I'm going to assume Asian means anyone East Asian, so that would include Filipino and Malay. Not sure about Polynesian or Indian though. I think it's just a sneaky way of saying they are not interested in black women.

Here are some examples:

http://losangeles.craigslist.org/lac/m4w/2732663749.html

http://losangeles.craigslist.org/lgb/m4w/2745390803.html

http://losangeles.craigslist.org/wst/m4w/2747955972.html

http://losangeles.craigslist.org/sfv/m4w/2754918267.html


----------



## loquaciousintrovert

Those guys are disgusting looking anyway (those that posted pics) and ugly on the inside too, so I'm glad they aren't interested in me, I wouldn't be interested in them.

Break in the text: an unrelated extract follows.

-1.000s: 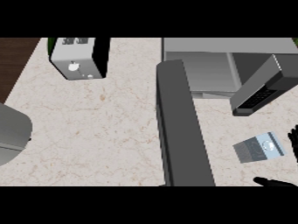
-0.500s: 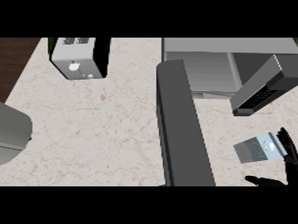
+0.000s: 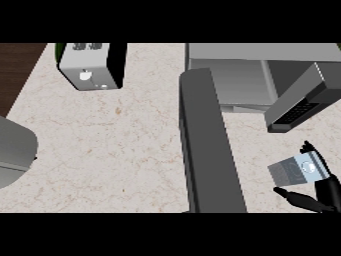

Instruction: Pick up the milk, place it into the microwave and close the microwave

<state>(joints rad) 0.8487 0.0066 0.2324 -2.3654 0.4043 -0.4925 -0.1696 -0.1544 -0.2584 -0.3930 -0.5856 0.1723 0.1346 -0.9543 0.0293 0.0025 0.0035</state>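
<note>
The milk (image 3: 297, 170), a small grey and white carton, stands on the counter at the lower right. My right hand (image 3: 331, 190) is open beside it. Its fingers (image 3: 309, 148) run straight up along the carton's right side and the thumb (image 3: 294, 196) reaches out just below the carton. I cannot tell whether the hand touches the carton. The microwave (image 3: 228, 75) stands at the back right with its cavity open. Its dark door (image 3: 208, 150) is swung out toward me, left of the milk. My left hand does not show.
A silver toaster (image 3: 92, 65) stands at the back left. A large grey rounded object (image 3: 3, 155) juts in from the left edge. The microwave's dark keypad panel (image 3: 309, 97) angles out just behind the milk. Dark flooring borders the counter's left edge.
My right hand has slid left and a little down, closing in on the milk's right side, with its thumb now under the carton. The milk and the door have not moved.
</note>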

I find this is true of most men (and women) who say they aren't interested in black women.


----------



## Cynical

With all of my anime reconditioning since I was a kid, I would have to say Japanese..... but then again I really have a thing for red heads so perhaps European is my second choice.

but all in all, if a girl had everything I liked then those preferences just goes out the window...


----------



## andy1984

Lyrical Lonely said:


> What do you mean by brown? Just wondering because that encompasses a lot of races.


maori


----------



## leave me alone

StayingMotivated said:


> people are so hung up on something that doesn't even exist! race lol geez


What doesnt exist? Race? If it doesnt, why are you so fixated on it? There are far more important qualities, like the personality.

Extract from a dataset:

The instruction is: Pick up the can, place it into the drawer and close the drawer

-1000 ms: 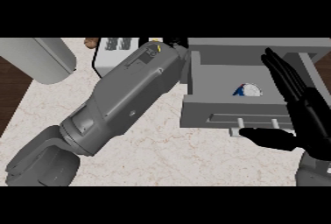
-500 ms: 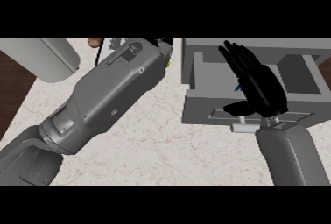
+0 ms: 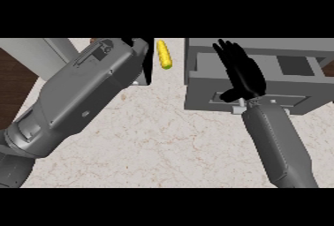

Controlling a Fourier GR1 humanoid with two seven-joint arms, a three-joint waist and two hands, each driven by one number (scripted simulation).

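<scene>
Looking steeply down at the pale marbled counter top (image 3: 163, 141), I see my right hand (image 3: 241, 75), black and flat with its fingers straight and spread, lying over the grey box-shaped drawer unit (image 3: 209, 95) at the upper right. The fingertips point toward the far edge, and the thumb sits low near the drawer's front face, just above the grey right forearm (image 3: 277, 145) that comes in from the lower right. That hand is open and holds nothing that I can see. The can named in the task does not show anywhere from this view, so I cannot tell where it is; the black hand covers much of the drawer's inside. My grey left forearm (image 3: 72, 97) crosses the left half of the view on a slant, its top end reaching the far edge; the left hand itself is hidden, so I cannot tell its state. Just right of that arm's end lies a small yellow corn cob with a green tip (image 3: 164, 54), apart from the drawer unit.
</scene>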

I dont care, honestly, but I see how that statement would offend folks in certain races. If someone white and "famous" said something like that, people would automatically label him as a racist.


----------



## leave me alone

loquaciousintrovert said:


> Well, this wasn't true.


How it isnt true? Are you reffering to my previous post in this thread? If so, I believe you have misunderstood it.


----------



## KiwiGirl

For me...any race...as long as I'm attracted to him and he has a good heart


----------



## Hadron92

black. only because they are the only females i ever got along with.


----------



## StayingMotivated

leave me alone said:


> What doesnt exist? Race? If it doesnt, why are you so fixated on it? There are far more important qualities, like the personality.
> 
> I dont care, honestly, but I see how that statement would offend folks in certain races. If someone white and "famous" said something like that, people would automatically label him as a racist.


first off don't assume I'm fixated on "race". You don't know me or my experiences to make some generalization. Thanks  or you could *gasp* message me but why would you do that? instead you'd rather derail the thread.

Second "races of humans" don't exist. Just like the tooth fairy! If different racial groups existed they wouldn't be able to mate. duh

If you want someone to point the finger at maybe you should look at the OP of this topic. Maybe THEY are fixated w/ this theory that doesn't exist: RACE

And "they" say sociology is a wasted degree? psttttt something Americans need to educate themselves on since obviously your education system FAILED you.


----------



## leave me alone

StayingMotivated said:


> first off don't assume I'm fixated on "race". You don't know me or my experiences to make some generalization. Thanks  or you could *gasp* message me but why would you do that? instead you'd rather derail the thread.


You said that you would date anyone but WHITE people, so i went by that. You are right, I dont know you and it could have different meaning, ok. But it sounded little racist, you have to admit. I am curious why you said it, if you dont mind telling us.



StayingMotivated said:


> Second "races of humans" don't exist. Just like the tooth fairy! If different racial groups existed they wouldn't be able to mate. duh
> 
> If you want someone to point the finger at maybe you should look at the OP of this topic. Maybe THEY are fixated w/ this theory that doesn't exist: RACE
> 
> And "they" say sociology is a wasted degree? psttttt something Americans need to educate themselves on since obviously your education system FAILED you.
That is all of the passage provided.